• Exercise description: Output, word for word, the line that contains "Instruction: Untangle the" and all lines following it to the end of the listing. Drop the pictures.

*** Information provided Section Begins ***

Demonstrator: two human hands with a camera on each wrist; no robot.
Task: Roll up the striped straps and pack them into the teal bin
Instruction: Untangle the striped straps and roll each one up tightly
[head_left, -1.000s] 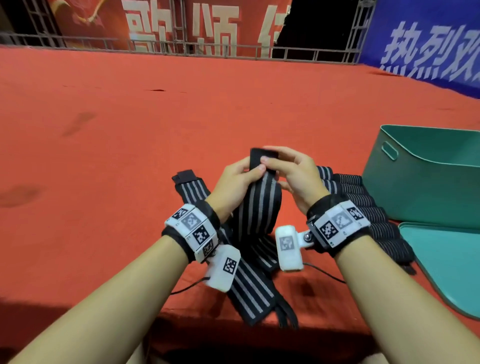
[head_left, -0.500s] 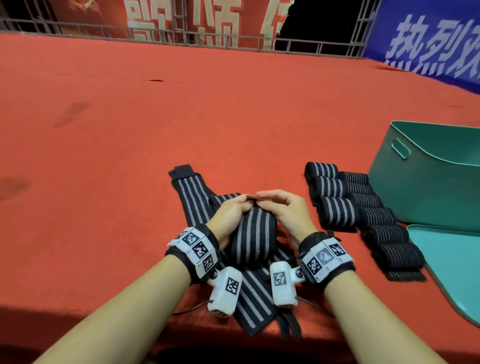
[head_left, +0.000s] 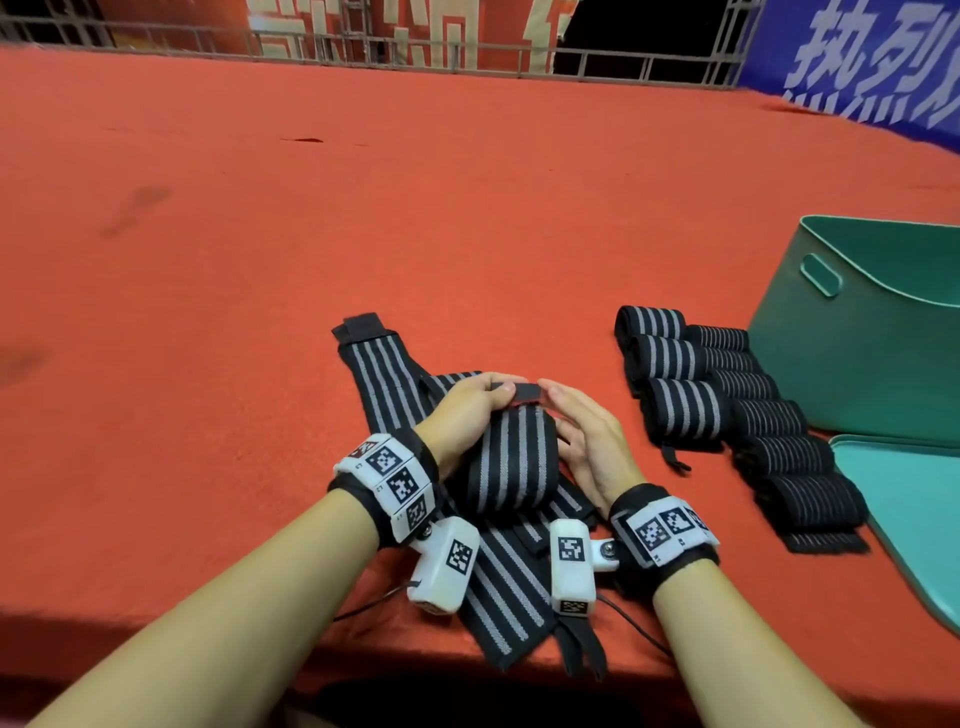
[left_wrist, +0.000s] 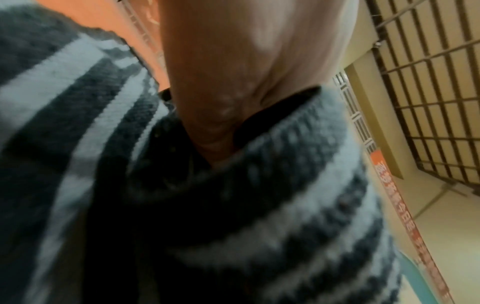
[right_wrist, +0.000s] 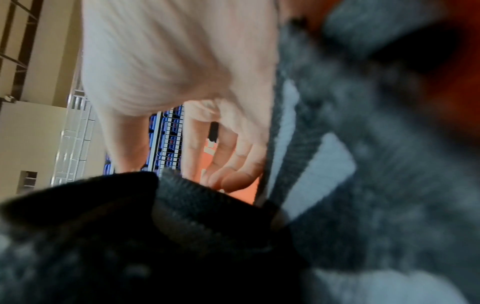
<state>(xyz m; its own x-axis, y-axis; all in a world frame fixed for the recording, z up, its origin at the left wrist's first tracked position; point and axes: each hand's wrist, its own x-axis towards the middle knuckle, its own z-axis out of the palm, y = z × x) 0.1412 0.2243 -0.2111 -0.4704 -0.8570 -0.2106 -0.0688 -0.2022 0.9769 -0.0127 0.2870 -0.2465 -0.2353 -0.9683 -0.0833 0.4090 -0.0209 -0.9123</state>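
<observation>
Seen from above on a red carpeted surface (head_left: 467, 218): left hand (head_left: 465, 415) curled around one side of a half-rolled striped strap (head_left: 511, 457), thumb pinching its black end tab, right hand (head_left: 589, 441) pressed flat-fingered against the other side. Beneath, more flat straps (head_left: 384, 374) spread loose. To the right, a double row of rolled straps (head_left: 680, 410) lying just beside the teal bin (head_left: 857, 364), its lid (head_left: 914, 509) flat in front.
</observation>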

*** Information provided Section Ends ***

• Worked solution:
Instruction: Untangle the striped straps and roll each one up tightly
[head_left, -1.000s] 
[head_left, -0.500s] 
[head_left, +0.000s] 
[left_wrist, +0.000s] 
[right_wrist, +0.000s] 
<state>(xyz m; its own x-axis, y-axis; all in a world frame fixed for the recording, z up, its origin at the left wrist's first tracked position; point and axes: each hand's wrist, its own x-axis towards the middle knuckle, its own z-axis out of the palm, y = z × x) 0.1412 0.2243 -0.2111 -0.4704 -0.8570 -0.2106 -0.0688 -0.2022 0.9769 -0.0127 0.2870 -0.2465 -0.2353 -0.9683 -0.0833 0.4090 -0.0209 -0.9123</state>
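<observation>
Seen from above on a red carpeted surface (head_left: 467, 218): left hand (head_left: 465, 415) curled around one side of a half-rolled striped strap (head_left: 511, 457), thumb pinching its black end tab, right hand (head_left: 589, 441) pressed flat-fingered against the other side. Beneath, more flat straps (head_left: 384, 374) spread loose. To the right, a double row of rolled straps (head_left: 680, 410) lying just beside the teal bin (head_left: 857, 364), its lid (head_left: 914, 509) flat in front.
</observation>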

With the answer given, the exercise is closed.